**Assignment**
When a line in the data below includes "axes", count it; then give only the total.

■ ■ ■

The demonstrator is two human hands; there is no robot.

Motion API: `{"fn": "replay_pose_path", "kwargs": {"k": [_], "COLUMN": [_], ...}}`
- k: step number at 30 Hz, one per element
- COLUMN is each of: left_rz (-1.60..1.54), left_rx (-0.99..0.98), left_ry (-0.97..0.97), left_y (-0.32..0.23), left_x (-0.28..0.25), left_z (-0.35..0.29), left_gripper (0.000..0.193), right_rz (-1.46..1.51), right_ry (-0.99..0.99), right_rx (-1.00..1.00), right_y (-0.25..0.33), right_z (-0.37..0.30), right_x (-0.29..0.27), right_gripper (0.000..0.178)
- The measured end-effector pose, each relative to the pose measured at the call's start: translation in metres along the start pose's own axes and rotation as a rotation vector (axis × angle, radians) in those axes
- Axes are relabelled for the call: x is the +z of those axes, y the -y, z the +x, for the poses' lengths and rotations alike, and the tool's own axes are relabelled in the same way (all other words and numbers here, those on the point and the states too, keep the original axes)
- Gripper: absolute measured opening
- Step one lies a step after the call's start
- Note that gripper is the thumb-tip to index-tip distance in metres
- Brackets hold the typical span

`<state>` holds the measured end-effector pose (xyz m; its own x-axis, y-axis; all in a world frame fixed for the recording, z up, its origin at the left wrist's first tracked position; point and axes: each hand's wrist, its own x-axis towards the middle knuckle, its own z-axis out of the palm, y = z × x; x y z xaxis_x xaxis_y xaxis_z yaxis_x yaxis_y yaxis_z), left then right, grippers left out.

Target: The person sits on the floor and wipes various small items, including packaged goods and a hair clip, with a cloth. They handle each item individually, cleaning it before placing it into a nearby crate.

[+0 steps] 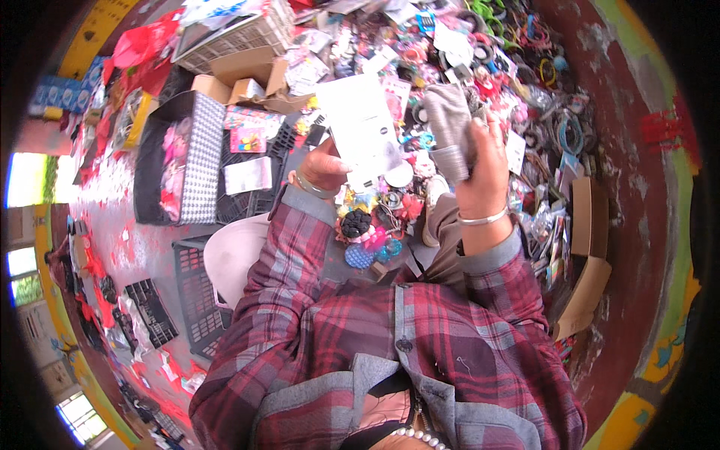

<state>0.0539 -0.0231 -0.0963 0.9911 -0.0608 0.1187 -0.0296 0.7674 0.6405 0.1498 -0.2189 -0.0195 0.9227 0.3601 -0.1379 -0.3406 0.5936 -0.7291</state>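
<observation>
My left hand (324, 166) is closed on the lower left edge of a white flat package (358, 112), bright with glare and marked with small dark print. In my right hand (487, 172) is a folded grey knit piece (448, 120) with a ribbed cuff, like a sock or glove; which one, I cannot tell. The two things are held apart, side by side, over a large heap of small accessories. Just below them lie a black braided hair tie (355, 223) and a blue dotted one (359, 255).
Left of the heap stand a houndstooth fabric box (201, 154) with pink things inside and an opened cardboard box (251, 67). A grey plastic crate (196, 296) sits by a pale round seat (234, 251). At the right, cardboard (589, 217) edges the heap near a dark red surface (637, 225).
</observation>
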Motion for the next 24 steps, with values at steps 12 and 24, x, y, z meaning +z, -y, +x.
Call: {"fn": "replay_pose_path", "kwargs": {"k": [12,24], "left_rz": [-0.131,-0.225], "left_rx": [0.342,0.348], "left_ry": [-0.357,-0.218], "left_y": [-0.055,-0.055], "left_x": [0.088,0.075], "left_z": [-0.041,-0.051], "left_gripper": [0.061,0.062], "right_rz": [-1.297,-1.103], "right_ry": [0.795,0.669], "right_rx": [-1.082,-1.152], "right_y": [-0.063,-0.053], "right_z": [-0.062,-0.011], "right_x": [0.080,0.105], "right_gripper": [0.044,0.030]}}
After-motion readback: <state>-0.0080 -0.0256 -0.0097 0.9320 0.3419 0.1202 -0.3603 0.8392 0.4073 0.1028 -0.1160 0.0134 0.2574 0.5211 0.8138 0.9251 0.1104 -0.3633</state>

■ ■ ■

**Answer section**
3